Der Eingriff war keine Demonstration einfacher Technik. Eine Nephroureterektomie entfernt die Niere, den gesamten Harnleiter und eine Manschette der Blasenwand. Das Operationsfeld reicht von der Flanke bis ins Becken; üblicherweise muss der Patient währenddessen umgelagert und der Roboter neu angedockt werden. Für eine Fernsteuerung ist das die unbequemste denkbare Aufgabe.
Sie dauerte weniger als zwei Stunden. Der Blutverlust blieb gering, die Vitalwerte stabil, die Übertragungsverzögerung hielt sich konstant bei 42 Millisekunden. Hu Hao beschrieb es später ohne Umschweife: Er habe keine Verzögerung wahrgenommen, das Gefühl der Anwesenheit sei dasselbe gewesen wie am Bett des Patienten.
Qingyuan liegt im Norden der Provinz Guangdong, rund 60 Kilometer nördlich von Guangzhou, vier Millionen Menschen verteilt über ein überwiegend gebirgiges Gebiet mit den autonomen Kreisen der Yao und Zhuang. Das Volkskrankenhaus der Stadt ist das zentrale Überweisungshaus der Region. Für einen Patienten wie Liu Dashu bedeutet die Verbindung nach Peking, dass die Spezialisierung zu ihm reist statt umgekehrt.
Der Weg dorthin begann an einem Septembertag 2001, als Jacques Marescaux in einem Gebäude in Manhattan an einer Konsole Platz nahm und einer 68-jährigen Frau in Straßburg die Gallenblase entfernte. Die Leitung lief über eine eigens geschaltete Glasfaserstrecke, die mittlere Signallaufzeit betrug 155 Millisekunden, bei 330 hätte das Team abgebrochen. Sie nannten das Unternehmen Operation Lindbergh.
In China kehrte die Fernchirurgie mit den Mobilfunknetzen zurück. Im März 2019 setzte der Neurochirurg Ling Zhipei von Sanya auf Hainan aus einem Parkinson-Patienten in Peking, 3.000 Kilometer nördlich, einen Hirnschrittmacher ein. Wenige Monate später dirigierte Tian Wei am Jishuitan-Krankenhaus in Peking in einer einzigen Sitzung Wirbelsäulenschrauben bei Patienten in mehreren Provinzen.

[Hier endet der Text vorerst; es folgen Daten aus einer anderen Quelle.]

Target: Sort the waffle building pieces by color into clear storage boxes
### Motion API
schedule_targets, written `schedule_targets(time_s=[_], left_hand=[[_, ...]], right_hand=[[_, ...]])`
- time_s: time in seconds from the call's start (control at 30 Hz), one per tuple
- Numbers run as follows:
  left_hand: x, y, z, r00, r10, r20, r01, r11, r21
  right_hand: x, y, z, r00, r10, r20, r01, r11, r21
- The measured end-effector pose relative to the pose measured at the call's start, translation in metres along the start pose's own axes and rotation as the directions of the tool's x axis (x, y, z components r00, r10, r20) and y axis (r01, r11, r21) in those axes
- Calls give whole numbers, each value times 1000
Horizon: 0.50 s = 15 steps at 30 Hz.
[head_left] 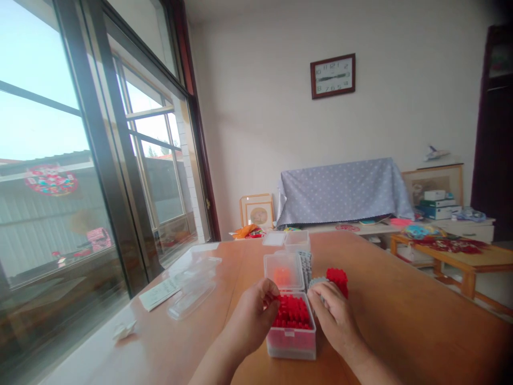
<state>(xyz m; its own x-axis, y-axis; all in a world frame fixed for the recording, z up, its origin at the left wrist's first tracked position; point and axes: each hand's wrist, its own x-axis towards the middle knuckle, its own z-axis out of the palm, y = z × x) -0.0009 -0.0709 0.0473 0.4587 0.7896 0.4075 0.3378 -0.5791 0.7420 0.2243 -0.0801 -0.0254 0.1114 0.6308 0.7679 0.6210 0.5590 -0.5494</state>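
A clear plastic box [291, 345], filled with red toothed pieces [294, 312], stands on the table with its lid [284, 269] folded back. My left hand [254, 315] is at the box's left rim, thumb and fingers pinched together over the red pieces; whatever they hold is hidden. To the right of the box, my right hand [334, 310] has its fingers closed on a grey piece with a scalloped edge [318, 282]. A red toothed bundle [337, 279] shows just beyond this hand; I cannot tell whether it is held. Grey pieces [305, 267] stand in a row beside the lid.
Another clear container [297, 240] sits farther back on the wooden table [385, 299]. On the left lie clear plastic lids [192, 299], a printed sheet [160, 293] and a crumpled scrap [124, 330]. Beyond the table are a cloth-covered object [340, 192] and a low wooden table [460, 256].
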Motion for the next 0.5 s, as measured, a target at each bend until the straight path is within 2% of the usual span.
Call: schedule_targets(time_s=[0.13, 0.3, 0.5], left_hand=[[11, 1, 8, 997, 23, 78, -32, 994, 108], [14, 4, 14, 988, -28, 154, 1, 986, 169], [11, 8, 19, 989, -72, 130, 22, 936, 351]], right_hand=[[1, 0, -1, 1000, 6, -12, -6, 1000, -6], [2, 0, -1, 1000, 20, -24, -20, 1000, -7], [2, -2, -2, 1000, 20, -18, -20, 1000, -2]])
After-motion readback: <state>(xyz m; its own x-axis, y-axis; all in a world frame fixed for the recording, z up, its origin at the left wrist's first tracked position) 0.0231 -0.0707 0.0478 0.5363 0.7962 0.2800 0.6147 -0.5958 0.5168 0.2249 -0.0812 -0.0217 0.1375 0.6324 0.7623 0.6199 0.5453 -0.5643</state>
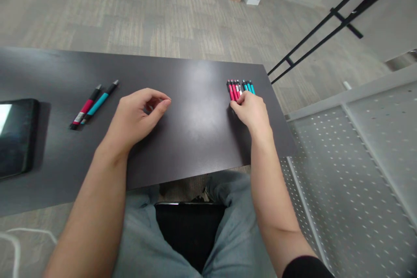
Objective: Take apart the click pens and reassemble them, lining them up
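My left hand (143, 113) hovers over the left-middle part of the dark table (195, 134). Its fingers are loosely curled with the thumb near the index finger, and it holds nothing. At the table's right end, my right hand (252, 110) has thumb and fingers closed at the near ends of a row of pens. Several red pens (233, 90) and several blue pens (250, 87) lie there side by side, black tips pointing away. A whitish stretch shows between the two colours. My fingers cover the near ends, so exactly which pen they grip is hidden.
A red pen (87, 106) and a blue pen (100, 102) lie slanted together at the left. A black device with a screen (19, 139) sits at the far left. A perforated grey panel (352, 173) and black metal bars (312, 34) stand past the table's right edge.
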The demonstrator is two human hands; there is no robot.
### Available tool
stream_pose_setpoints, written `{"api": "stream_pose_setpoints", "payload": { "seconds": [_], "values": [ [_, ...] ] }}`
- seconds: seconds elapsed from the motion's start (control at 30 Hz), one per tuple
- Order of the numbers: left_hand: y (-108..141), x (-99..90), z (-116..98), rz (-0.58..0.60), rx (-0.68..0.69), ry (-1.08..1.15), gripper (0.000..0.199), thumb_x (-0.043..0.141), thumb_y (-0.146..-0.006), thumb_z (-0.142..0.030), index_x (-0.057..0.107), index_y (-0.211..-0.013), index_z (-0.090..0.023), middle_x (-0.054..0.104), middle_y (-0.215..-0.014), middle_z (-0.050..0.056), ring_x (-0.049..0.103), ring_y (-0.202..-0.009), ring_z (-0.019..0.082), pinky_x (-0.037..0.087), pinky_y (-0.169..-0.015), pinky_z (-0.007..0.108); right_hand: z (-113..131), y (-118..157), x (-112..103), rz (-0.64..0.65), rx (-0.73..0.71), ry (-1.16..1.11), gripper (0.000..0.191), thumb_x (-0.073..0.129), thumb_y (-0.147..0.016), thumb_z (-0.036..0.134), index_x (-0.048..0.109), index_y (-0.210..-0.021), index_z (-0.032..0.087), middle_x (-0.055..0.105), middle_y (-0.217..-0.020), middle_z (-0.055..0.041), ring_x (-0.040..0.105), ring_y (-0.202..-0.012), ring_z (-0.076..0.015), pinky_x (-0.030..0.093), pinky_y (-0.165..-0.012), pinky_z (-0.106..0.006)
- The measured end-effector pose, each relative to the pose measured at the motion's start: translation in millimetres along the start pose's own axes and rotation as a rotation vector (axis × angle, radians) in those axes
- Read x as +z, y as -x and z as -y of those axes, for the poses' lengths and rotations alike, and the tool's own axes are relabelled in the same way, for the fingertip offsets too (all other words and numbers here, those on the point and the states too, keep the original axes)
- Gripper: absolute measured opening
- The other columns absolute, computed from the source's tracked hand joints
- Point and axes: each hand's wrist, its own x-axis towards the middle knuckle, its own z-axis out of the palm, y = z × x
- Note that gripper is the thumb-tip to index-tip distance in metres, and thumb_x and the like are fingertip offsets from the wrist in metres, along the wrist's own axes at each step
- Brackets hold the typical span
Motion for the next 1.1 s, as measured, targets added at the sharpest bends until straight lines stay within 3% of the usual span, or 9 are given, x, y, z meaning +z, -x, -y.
{"api": "stream_pose_setpoints", "payload": {
  "seconds": [0.17,0.27,0.37,0.5,0.6,0.83,0.93,1.03,1.1],
  "values": [
    [-4,-3.8,3,-0.066,-0.042,0.019,0.031,0.081,-0.114,-0.055,0.091,-0.121,-0.026,0.079,-0.092,0.003,0.074,-0.084,0.024,0.059,-0.08,0.037,-6,-2,-3,-0.017,0.005,-0.032,0.041,0.09,-0.111,0.04,0.059,-0.086,0.031,0.079,-0.1,-0.006,0.071,-0.097,-0.0311,0.048,-0.091,-0.041],
    [-6,-23.2,18,-0.251,-0.072,-0.095,0.026,0.083,-0.115,-0.05,0.088,-0.125,-0.027,0.076,-0.096,0.003,0.073,-0.089,0.025,0.062,-0.09,0.041,-5,-3,-7,-0.093,-0.019,-0.109,0.044,0.094,-0.108,0.041,0.058,-0.084,0.033,0.069,-0.091,-0.0026,0.064,-0.092,-0.0299,0.046,-0.09,-0.044],
    [-2,-50.4,34,-0.356,-0.229,-0.325,0.018,0.086,-0.111,-0.036,0.089,-0.126,-0.027,0.081,-0.114,0.01,0.078,-0.103,0.032,0.066,-0.105,0.05,2,-1,-10,-0.121,-0.045,-0.218,0.044,0.097,-0.104,0.031,0.06,-0.08,0.032,0.067,-0.084,-0.0007,0.064,-0.085,-0.0275,0.048,-0.09,-0.045],
    [9,-68.0,37,-0.254,-0.524,-0.634,0.024,0.098,-0.106,-0.035,0.092,-0.127,-0.024,0.078,-0.152,0.027,0.073,-0.148,0.055,0.059,-0.131,0.073,14,4,-6,-0.117,-0.141,-0.35,0.04,0.097,-0.098,0.022,0.063,-0.078,0.031,0.062,-0.074,0.0011,0.061,-0.076,-0.0239,0.049,-0.088,-0.046],
    [12,-65.4,28,-0.119,-0.626,-0.688,0.027,0.098,-0.11,-0.035,0.089,-0.131,-0.02,0.072,-0.164,0.032,0.067,-0.158,0.059,0.055,-0.138,0.074,18,5,4,-0.089,-0.259,-0.403,0.03,0.091,-0.099,0.029,0.065,-0.084,0.032,0.06,-0.074,0.001,0.057,-0.074,-0.0248,0.047,-0.083,-0.046],
    [8,-60.7,17,-0.062,-0.572,-0.682,0.012,0.088,-0.118,-0.031,0.083,-0.111,-0.023,0.074,-0.167,0.029,0.066,-0.16,0.057,0.053,-0.135,0.074,28,3,33,-0.068,-0.541,-0.517,0.027,0.083,-0.098,0.053,0.066,-0.091,0.033,0.054,-0.07,0.0016,0.051,-0.068,-0.0251,0.045,-0.074,-0.045],
    [5,-56.6,16,0.013,-0.445,-0.462,0.007,0.084,-0.119,-0.03,0.082,-0.113,-0.027,0.086,-0.148,0.019,0.077,-0.146,0.047,0.057,-0.129,0.067,40,13,49,-0.091,-0.768,-0.581,0.02,0.078,-0.11,0.048,0.069,-0.098,0.034,0.058,-0.076,-0.0003,0.053,-0.069,-0.0266,0.053,-0.075,-0.048],
    [2,-43.8,9,0.1,-0.328,-0.095,0.015,0.082,-0.117,-0.042,0.077,-0.114,-0.028,0.091,-0.116,0.008,0.083,-0.111,0.033,0.063,-0.109,0.05,54,27,66,-0.228,-1.011,-0.583,0.013,0.074,-0.115,0.036,0.08,-0.125,0.03,0.072,-0.1,-0.0055,0.069,-0.084,-0.0287,0.068,-0.088,-0.051],
    [2,-31.0,1,0.123,-0.257,0.081,0.024,0.083,-0.114,-0.05,0.075,-0.113,-0.028,0.091,-0.108,0.005,0.082,-0.1,0.028,0.062,-0.097,0.044,61,36,74,-0.26,-1.074,-0.524,0.035,0.073,-0.118,0.027,0.08,-0.152,0.029,0.081,-0.134,-0.0148,0.08,-0.111,-0.0325,0.073,-0.104,-0.054]
  ]
}}
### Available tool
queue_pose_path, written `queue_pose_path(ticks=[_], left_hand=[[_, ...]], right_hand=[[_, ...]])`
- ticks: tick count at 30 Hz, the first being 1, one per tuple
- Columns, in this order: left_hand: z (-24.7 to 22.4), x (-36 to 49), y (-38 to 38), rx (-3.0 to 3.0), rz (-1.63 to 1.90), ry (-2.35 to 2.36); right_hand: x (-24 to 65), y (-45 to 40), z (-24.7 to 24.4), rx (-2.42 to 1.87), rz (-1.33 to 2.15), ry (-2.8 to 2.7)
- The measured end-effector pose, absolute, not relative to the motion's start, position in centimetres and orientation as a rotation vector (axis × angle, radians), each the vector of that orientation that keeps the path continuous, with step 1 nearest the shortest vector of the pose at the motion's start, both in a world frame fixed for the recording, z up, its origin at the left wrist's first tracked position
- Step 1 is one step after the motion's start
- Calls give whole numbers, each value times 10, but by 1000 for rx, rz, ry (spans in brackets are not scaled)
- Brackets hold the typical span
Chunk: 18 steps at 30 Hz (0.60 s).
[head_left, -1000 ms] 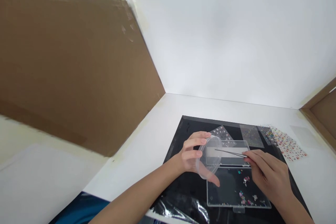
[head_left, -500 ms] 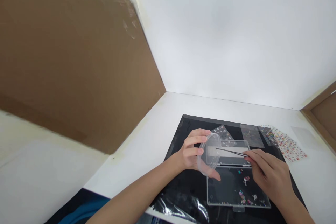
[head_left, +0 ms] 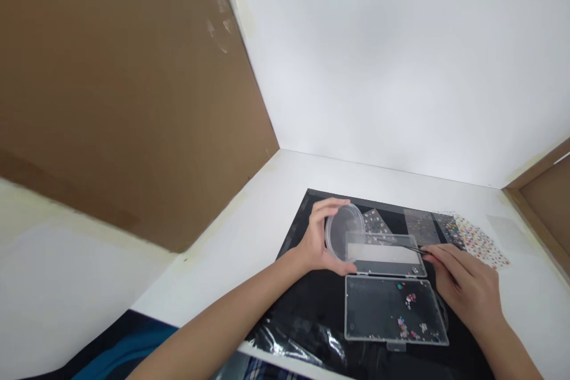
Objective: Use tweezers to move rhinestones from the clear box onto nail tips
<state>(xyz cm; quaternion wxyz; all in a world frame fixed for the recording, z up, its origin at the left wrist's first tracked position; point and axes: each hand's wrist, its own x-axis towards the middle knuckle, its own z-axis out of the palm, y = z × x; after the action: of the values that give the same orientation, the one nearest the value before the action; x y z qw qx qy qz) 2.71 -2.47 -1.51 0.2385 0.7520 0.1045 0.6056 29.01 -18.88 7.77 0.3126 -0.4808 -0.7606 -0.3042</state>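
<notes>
On the left, the left hand (head_left: 317, 238) has its grip closed around the rim of a round clear plastic container (head_left: 344, 231), which sits just beside the far half of an open clear plastic box (head_left: 385, 255) on a black mat (head_left: 312, 214) on the white counter (head_left: 267, 219). Small rhinestones (head_left: 407, 309) lie in the box's near half (head_left: 394, 320). To the right, the right hand (head_left: 467, 288) pinches slim dark tweezers (head_left: 414, 248) shut-fingered, though the tips are too thin to tell whether they meet, beside patterned sticker sheets (head_left: 478, 240).
</notes>
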Motion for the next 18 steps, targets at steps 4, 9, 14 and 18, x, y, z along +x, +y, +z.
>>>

Auch die Maschinen kommen inzwischen aus dem Land selbst: das vierarmige Toumai-System von MicroPort MedBot in Shanghai, zugelassen im Januar 2022, und der Kangduo-Roboter aus Suzhou, noch im selben Jahr für die Urologie freigegeben. 2024 meldete MicroPort Eingriffe zwischen China und Marokko, über rund 12.000 Kilometer.
Bei allem, was die Technik trägt, bleibt das Entscheidende menschlich und altmodisch: das zweite Team, das in Qingyuan sterilisiert und wartend danebensteht, für den Fall, dass die Leitung abreißt. Die Distanz wird überbrückt, nicht abgeschafft.
Das Haus, aus dem Hu Hao operierte, wurde 1918 von Wu Lien-teh gegründet — als erstes von chinesischen Ärzten finanziertes und geführtes Krankenhaus des Landes, von einem Mann, der die Pest in der Mandschurei mit einer selbst entworfenen Mullmaske eingedämmt hatte. Auch damals ging es darum, medizinische Versorgung dorthin zu bringen, wo sie fehlte.